A DOCTOR who worked in a psychiatric hospital in the midlands has admitted he falsely represented himself on his application form for the post.
Dr Ahmed Alastal (38), a Palestinian, was appearing before a fitness to practise committee at the Irish Medical Council which found him guilty yesterday of professional misconduct. The committee heard Dr Alastal worked at St Fintan’s Psychiatric Hospital in Portlaoise, Co Laois, as a senior house officer for three months from July 2009 to October 2009. He resigned from the position after doctors there raised concerns with the HSE about his experience.
He moved to Ireland in 2000 and was granted asylum in 2003. He became an Irish citizen in 2008. On his application form for the post, Dr Alastal stated he worked at a Gaza hospital between November 2004 and November 2006 when he was actually a student at the Centre for Education and Integration of Migrants in Dublin. He had also claimed to have worked as a senior house officer – a junior doctor – at a general practice in Castleknock when he was only an observer there.
Solicitor JP McDowell, for the medical council, highlighted the differences between the application form filled out by Dr Alastal when he registered with the council in 2008 and the form he filled when he applied for the three-year junior position at St Finbarr’s.
He had also completed a form for a separate training post with information that conflicted with that given on his medical council application, but he was not offered that position, Mr McDowell said.

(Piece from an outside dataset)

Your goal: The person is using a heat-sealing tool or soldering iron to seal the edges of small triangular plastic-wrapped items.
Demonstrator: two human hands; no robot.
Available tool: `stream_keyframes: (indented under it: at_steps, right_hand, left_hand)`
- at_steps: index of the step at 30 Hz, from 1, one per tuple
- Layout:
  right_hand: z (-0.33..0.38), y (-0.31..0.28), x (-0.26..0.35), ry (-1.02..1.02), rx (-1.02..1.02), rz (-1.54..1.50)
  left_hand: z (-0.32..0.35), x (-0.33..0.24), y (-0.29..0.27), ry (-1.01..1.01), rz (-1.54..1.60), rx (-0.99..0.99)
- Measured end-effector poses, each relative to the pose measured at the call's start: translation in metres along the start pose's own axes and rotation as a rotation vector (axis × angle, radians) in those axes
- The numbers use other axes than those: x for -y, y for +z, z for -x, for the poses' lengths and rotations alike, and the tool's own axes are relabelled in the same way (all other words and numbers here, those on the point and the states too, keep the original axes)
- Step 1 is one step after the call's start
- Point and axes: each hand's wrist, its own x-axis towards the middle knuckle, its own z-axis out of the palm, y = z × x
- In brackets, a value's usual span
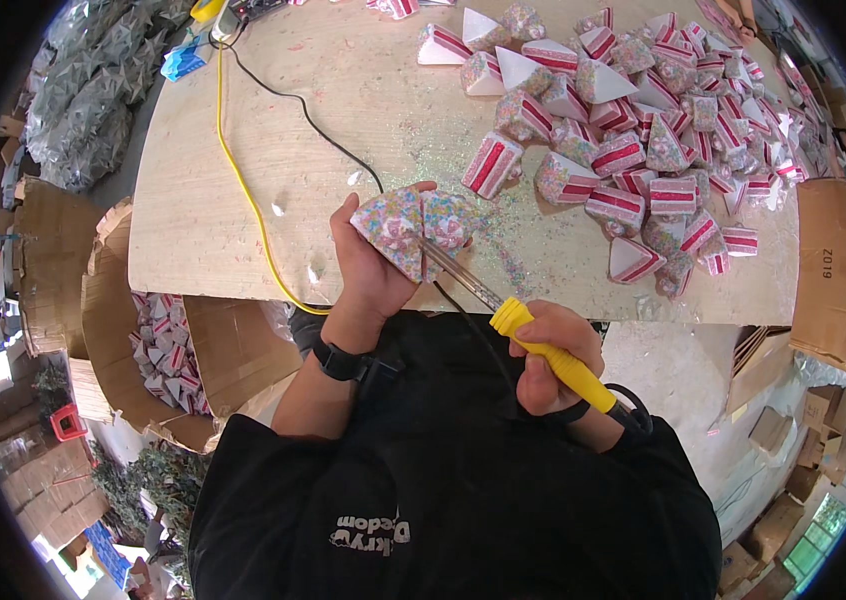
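My left hand (371, 275), palm up over the front part of the table, holds fake cake slices (388, 225) coated in pastel and pink sprinkles. A dark line runs down their middle, so they look like two wedges side by side; I cannot tell whether they are joined. In my right hand (565, 340) is a soldering iron (568, 372) with a yellow handle, fingers wrapped round it. Its metal shaft slants up to the left, and the tip meets the sprinkled surface near that line. The exact contact point is too small to make out.
Many pink-and-white cake slices (618, 152) with red stripes are heaped on the right of the wooden table (183, 220). Yellow (226, 150) and black cords (313, 115) cross it. A cardboard box (233, 345) holding more slices stands at left; another carton (838, 275) is at right.
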Motion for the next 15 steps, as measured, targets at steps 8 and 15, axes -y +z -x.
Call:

Michael Purtill, for Dr Alastal, said his client admitted he had given false and misleading information and was not in the Gaza hospital when he said he was. Mr Purtill said his client’s English was not all that it might be and he did not know the difference between a senior house officer and an observer. “He is ashamed of what he did and he apologises,” Mr Purtill said.
He told committee chairman Dr John Monaghan the doctor came from a large family with eight sisters and four brothers and none of his siblings had any work in Gaza. He was at all times anxious to send money back to his family. He was married in Portlaoise and had two daughters aged three and five. Mr Purtill said the doctor had been “substantially punished already” because he could not get a job and his reputation had been damaged. He asked the committee to take into account his “desperation to relieve the plight of his family in Gaza”.
The committee decided that four of the allegations against Dr Alastal were proven and amounted to professional misconduct.
The allegation that he had not made some contribution to the research paper on urology was found not to have been proven beyond a doubt. The final allegation had been dropped.
Dr Monaghan said the committee had taken into account the serious nature of the allegations and also the admission by Dr Alastal. The committee recommended to the medical council that he be admonished as a result of his behaviour.